### ASSIGNED TASK
Copy exactly the lines of the data below that run from the line holding "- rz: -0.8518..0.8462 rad" through the line holding "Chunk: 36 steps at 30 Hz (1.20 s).", both ends included.

[DATA BLOCK Boundary: Start]

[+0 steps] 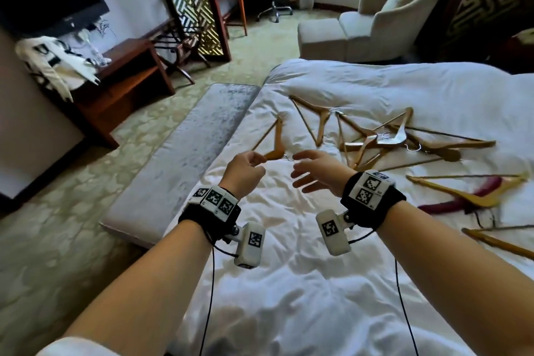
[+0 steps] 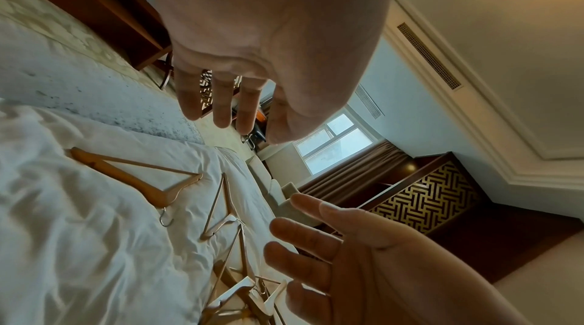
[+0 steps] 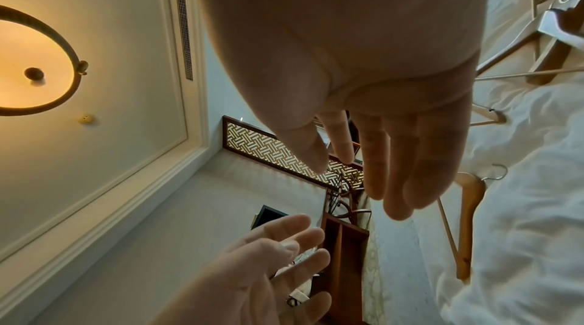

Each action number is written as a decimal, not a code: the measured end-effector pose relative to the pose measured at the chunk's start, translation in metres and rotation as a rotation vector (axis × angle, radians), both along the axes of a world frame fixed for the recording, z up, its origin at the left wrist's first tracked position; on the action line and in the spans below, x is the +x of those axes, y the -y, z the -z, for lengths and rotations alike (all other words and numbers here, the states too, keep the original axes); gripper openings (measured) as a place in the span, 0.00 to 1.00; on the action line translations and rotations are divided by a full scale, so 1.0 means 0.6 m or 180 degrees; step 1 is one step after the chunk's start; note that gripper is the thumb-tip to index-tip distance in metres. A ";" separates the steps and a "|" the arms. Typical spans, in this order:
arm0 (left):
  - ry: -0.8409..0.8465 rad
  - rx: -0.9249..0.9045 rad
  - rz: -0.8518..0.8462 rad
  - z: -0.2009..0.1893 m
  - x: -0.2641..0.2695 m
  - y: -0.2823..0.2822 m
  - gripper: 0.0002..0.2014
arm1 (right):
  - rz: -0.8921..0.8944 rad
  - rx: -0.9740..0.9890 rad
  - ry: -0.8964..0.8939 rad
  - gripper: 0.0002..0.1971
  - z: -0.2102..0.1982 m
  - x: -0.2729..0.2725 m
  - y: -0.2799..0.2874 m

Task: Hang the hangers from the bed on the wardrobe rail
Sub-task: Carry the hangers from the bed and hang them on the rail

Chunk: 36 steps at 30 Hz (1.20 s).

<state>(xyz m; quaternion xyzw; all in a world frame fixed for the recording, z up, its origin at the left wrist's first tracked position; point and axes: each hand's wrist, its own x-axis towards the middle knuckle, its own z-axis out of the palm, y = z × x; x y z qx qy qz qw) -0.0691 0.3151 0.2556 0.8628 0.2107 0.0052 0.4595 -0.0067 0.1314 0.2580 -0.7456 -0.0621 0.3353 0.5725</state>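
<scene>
Both hands hover above the bed (image 1: 289, 283), left hand (image 1: 244, 172) and right hand (image 1: 316, 170) with fingers loose, holding nothing. The hangers (image 1: 370, 139) lie scattered on the bed, the nearest hanger (image 1: 276, 141) just beyond the fingertips.

The left hand (image 1: 244, 172) covers the neck of the nearest hanger (image 1: 276, 140), so whether the fingers touch it cannot be told. In the pile of hangers (image 1: 384, 141) the pieces cross and hide one another. The lowest hanger (image 1: 500, 243) runs off the right edge. A dark red hanger (image 1: 462, 196) lies partly under a wooden one
</scene>
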 end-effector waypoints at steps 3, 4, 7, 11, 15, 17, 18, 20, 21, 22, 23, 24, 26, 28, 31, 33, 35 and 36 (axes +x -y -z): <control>-0.0028 -0.0003 -0.0095 0.005 0.037 -0.012 0.12 | -0.0060 0.0001 -0.0007 0.14 0.000 0.048 -0.009; -0.0037 -0.0019 -0.0120 0.009 0.049 -0.020 0.12 | -0.0075 0.0003 -0.0031 0.13 0.004 0.063 -0.016; -0.0074 -0.0057 -0.0160 0.027 0.078 -0.048 0.10 | -0.0117 -0.0008 -0.0124 0.14 0.023 0.100 -0.045; -0.0165 -0.0097 -0.0182 0.065 0.120 -0.100 0.11 | -0.0059 -0.0051 -0.0253 0.16 0.060 0.142 -0.096; -0.0330 -0.0198 -0.0138 0.119 0.175 -0.170 0.11 | 0.0003 -0.0137 -0.0429 0.16 0.103 0.187 -0.157; -0.0407 -0.0246 -0.0105 0.149 0.202 -0.206 0.10 | 0.0049 -0.0199 -0.0501 0.17 0.128 0.209 -0.188; -0.0449 -0.0262 -0.0093 0.167 0.217 -0.228 0.10 | 0.0089 -0.0235 -0.0545 0.17 0.144 0.223 -0.209; -0.0527 -0.0273 -0.0085 0.200 0.246 -0.268 0.09 | 0.0188 -0.0285 -0.0618 0.17 0.173 0.247 -0.247; -0.0572 -0.0281 -0.0082 0.215 0.256 -0.283 0.10 | 0.0217 -0.0303 -0.0655 0.17 0.184 0.256 -0.261; -0.0608 -0.0301 -0.0097 0.231 0.268 -0.301 0.10 | 0.0243 -0.0316 -0.0695 0.16 0.198 0.266 -0.276; -0.0668 -0.0311 -0.0109 0.252 0.283 -0.322 0.11 | 0.0281 -0.0337 -0.0744 0.16 0.215 0.279 -0.295; -0.0719 -0.0325 -0.0113 0.270 0.291 -0.337 0.11 | 0.0320 -0.0336 -0.0789 0.16 0.228 0.287 -0.307; -0.0860 -0.0364 -0.0128 0.309 0.307 -0.368 0.10 | 0.0379 -0.0344 -0.0888 0.16 0.259 0.304 -0.333; -0.0988 -0.0397 -0.0152 0.353 0.327 -0.398 0.12 | 0.0481 -0.0395 -0.1003 0.16 0.299 0.323 -0.357; -0.1205 -0.0413 -0.0162 0.421 0.349 -0.427 0.14 | 0.0603 -0.0429 -0.1168 0.16 0.355 0.340 -0.383; -0.1313 -0.0456 -0.0161 0.464 0.363 -0.437 0.14 | 0.0674 -0.0415 -0.1244 0.16 0.392 0.352 -0.396; -0.1389 -0.0477 -0.0143 0.501 0.377 -0.442 0.16 | 0.0748 -0.0390 -0.1281 0.16 0.423 0.364 -0.408; -0.1420 -0.0478 -0.0139 0.518 0.384 -0.444 0.17 | 0.0794 -0.0375 -0.1285 0.17 0.438 0.370 -0.414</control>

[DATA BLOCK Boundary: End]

### RESPONSE AREA
  - rz: -0.8518..0.8462 rad
  - z: -0.2009..0.1893 m
  - x: -0.2641..0.2695 m
  - y: -0.2823..0.2822 m
  - gripper: 0.0002..0.2014
arm1 (right):
  - rz: -0.8921..0.8944 rad
  - rx: -0.9740..0.9890 rad
  - ry: -0.8964..0.8939 rad
  - gripper: 0.0002..0.1971
  - z: -0.2102..0.1982 m
  - x: -0.2729..0.2725 m
  - y: -0.2799..0.2874 m

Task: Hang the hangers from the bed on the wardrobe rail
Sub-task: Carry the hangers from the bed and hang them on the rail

Chunk: 36 steps at 30 Hz (1.20 s).

No further answer will be given.